-- Work instructions --
Repeat verbatim only the lines from the opening of the material below through the one that contains "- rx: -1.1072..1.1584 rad".

*** Begin section ***

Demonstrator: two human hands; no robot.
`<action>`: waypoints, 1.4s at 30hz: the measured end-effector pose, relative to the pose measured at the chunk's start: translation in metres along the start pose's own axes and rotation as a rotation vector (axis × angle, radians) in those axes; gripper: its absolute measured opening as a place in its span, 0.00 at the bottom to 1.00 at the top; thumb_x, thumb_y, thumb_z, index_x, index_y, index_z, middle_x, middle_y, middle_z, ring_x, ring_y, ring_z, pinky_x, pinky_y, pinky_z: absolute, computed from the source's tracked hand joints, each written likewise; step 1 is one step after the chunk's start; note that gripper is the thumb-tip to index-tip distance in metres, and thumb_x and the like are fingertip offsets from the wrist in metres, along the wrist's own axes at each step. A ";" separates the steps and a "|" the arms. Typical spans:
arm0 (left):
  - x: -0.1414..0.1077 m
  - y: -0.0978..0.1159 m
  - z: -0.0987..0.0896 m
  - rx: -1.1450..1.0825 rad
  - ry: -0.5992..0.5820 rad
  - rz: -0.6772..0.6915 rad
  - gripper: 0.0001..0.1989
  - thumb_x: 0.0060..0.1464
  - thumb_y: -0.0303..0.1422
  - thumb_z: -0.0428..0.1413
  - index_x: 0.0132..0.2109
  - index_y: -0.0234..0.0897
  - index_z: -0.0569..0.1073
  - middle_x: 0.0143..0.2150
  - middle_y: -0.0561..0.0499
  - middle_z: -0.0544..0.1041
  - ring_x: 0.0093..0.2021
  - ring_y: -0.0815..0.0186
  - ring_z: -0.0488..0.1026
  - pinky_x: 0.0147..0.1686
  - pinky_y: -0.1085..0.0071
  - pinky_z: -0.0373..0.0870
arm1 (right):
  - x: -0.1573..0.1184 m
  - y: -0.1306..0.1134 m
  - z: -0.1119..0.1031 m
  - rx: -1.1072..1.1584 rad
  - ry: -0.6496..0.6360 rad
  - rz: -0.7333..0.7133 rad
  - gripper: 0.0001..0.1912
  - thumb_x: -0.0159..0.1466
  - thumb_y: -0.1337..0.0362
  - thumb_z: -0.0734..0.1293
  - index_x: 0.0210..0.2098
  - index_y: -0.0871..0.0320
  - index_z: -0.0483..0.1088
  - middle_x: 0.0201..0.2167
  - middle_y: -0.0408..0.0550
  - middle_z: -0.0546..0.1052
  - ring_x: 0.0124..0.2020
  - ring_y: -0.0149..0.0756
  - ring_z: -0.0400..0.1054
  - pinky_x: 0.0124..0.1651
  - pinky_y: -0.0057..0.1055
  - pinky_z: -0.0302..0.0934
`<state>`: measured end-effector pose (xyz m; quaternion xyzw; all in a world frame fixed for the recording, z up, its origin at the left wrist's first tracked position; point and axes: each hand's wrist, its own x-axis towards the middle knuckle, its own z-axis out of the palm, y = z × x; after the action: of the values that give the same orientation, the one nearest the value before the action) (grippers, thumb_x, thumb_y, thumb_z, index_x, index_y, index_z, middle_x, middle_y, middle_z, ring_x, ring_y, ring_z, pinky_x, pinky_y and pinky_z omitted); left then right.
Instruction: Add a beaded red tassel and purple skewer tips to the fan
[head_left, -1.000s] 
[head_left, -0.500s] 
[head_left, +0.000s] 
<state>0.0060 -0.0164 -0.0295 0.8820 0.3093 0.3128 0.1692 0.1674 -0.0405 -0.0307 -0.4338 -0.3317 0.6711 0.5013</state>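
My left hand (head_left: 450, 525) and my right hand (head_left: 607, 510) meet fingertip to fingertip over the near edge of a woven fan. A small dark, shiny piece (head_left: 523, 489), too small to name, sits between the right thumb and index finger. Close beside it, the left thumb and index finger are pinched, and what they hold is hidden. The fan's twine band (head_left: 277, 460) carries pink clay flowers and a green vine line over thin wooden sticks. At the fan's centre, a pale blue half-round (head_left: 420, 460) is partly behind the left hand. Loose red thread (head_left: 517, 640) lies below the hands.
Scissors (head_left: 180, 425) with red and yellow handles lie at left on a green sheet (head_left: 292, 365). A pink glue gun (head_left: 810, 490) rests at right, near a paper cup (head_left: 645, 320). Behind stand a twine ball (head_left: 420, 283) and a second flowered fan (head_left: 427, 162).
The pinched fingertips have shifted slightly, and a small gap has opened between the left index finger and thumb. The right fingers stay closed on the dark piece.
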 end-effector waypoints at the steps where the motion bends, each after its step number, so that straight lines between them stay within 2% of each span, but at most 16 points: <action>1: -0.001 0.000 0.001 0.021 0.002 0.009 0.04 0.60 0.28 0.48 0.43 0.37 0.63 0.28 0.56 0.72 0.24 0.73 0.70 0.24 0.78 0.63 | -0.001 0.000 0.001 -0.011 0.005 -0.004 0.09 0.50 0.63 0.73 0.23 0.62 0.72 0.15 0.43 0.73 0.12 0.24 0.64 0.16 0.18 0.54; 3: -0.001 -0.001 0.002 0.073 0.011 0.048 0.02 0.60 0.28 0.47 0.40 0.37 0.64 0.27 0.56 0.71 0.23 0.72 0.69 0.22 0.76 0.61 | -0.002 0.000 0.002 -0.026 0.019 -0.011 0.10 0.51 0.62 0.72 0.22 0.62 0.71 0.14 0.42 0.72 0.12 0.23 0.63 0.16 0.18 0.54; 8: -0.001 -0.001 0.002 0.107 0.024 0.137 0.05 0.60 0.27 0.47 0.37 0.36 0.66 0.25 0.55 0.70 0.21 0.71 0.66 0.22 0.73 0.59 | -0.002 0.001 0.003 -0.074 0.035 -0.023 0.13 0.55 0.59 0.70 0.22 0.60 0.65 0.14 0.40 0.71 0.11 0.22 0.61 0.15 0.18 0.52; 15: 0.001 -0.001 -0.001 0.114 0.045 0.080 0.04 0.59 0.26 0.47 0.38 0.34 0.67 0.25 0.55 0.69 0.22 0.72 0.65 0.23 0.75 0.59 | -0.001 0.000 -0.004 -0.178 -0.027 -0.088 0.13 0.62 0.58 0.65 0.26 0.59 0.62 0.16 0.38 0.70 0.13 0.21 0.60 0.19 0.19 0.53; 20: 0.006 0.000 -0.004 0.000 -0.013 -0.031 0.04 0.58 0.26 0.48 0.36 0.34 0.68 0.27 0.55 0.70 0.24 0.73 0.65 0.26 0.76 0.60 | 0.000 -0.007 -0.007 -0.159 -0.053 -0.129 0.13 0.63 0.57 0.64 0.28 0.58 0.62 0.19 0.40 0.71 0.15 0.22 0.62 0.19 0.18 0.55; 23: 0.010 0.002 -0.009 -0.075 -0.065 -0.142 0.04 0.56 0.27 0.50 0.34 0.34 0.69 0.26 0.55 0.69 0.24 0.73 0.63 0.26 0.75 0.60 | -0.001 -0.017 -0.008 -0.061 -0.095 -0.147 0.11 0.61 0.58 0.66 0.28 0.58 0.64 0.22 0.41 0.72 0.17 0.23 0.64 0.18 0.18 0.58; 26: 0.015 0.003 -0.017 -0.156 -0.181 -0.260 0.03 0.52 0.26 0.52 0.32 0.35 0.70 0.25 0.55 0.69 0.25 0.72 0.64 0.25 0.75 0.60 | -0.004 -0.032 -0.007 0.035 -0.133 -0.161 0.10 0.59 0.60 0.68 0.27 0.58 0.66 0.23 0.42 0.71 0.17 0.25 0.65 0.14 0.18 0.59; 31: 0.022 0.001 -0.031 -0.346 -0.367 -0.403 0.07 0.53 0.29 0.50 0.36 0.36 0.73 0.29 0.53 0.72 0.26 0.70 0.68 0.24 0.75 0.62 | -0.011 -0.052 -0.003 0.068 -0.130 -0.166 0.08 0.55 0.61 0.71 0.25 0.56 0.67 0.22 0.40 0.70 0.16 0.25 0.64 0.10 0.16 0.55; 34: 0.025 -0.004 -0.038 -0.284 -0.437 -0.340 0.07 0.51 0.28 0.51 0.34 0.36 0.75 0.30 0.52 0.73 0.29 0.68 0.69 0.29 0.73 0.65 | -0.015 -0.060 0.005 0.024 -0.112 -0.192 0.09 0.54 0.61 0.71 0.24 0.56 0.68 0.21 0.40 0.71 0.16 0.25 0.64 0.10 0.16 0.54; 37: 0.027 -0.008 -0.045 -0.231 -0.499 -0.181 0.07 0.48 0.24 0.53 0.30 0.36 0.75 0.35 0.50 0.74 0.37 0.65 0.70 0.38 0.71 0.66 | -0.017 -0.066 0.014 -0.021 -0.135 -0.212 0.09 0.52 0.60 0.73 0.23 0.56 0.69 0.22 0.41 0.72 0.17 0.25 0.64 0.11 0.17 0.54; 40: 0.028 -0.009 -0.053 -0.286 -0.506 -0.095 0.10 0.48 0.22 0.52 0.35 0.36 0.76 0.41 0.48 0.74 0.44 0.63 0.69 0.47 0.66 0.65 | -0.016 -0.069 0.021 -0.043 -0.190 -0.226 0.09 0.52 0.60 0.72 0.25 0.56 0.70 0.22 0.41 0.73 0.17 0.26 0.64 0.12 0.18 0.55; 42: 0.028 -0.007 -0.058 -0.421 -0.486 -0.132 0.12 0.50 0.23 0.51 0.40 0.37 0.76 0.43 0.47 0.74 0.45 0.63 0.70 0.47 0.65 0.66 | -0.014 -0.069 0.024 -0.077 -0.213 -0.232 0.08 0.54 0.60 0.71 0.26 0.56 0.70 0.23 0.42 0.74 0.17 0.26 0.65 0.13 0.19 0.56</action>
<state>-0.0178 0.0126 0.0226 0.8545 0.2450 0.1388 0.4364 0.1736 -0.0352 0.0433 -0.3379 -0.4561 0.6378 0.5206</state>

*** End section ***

-- Task output --
Demonstrator: two human hands; no robot.
`<action>`: waypoints, 1.4s at 30hz: the measured end-effector pose, relative to the pose measured at the chunk's start: translation in metres along the start pose's own axes and rotation as a rotation vector (axis × angle, radians) in those axes; gripper: its absolute measured opening as a place in its span, 0.00 at the bottom to 1.00 at the top; thumb_x, thumb_y, thumb_z, index_x, index_y, index_z, middle_x, middle_y, middle_z, ring_x, ring_y, ring_z, pinky_x, pinky_y, pinky_z: absolute, computed from the source's tracked hand joints, each written likewise; step 1 is one step after the chunk's start; note that gripper is the thumb-tip to index-tip distance in metres, and thumb_x and the like are fingertip offsets from the wrist in metres, along the wrist's own axes at each step. A ";" separates the steps and a "|" the arms. Typical spans:
arm0 (left):
  - x: -0.1414..0.1077 m
  - y: -0.0978..0.1159 m
  - z: -0.0987..0.0896 m
  - rx: -1.1450..1.0825 rad
  - ry: -0.5992..0.5820 rad
  - rz: -0.6772..0.6915 rad
  - gripper: 0.0001..0.1989
  - thumb_x: 0.0060..0.1464
  - thumb_y: -0.0303..0.1422
  - thumb_z: -0.0428..0.1413
  - index_x: 0.0132..0.2109
  - index_y: -0.0234..0.0897
  - index_z: -0.0569..0.1073
  - middle_x: 0.0143..0.2150
  - middle_y: -0.0561..0.0499
  - middle_z: -0.0544..0.1041
  - ring_x: 0.0093..0.2021
  - ring_y: -0.0815..0.0186
  - ring_z: -0.0488..0.1026
  - pinky_x: 0.0147..0.1686
  - pinky_y: -0.1085..0.0071
  - pinky_z: -0.0373..0.0870
arm1 (right):
  - x: -0.1573..0.1184 m
  - y: -0.1306..0.1134 m
  - z: -0.1119..0.1031 m
  - rx: -1.1072..1.1584 rad

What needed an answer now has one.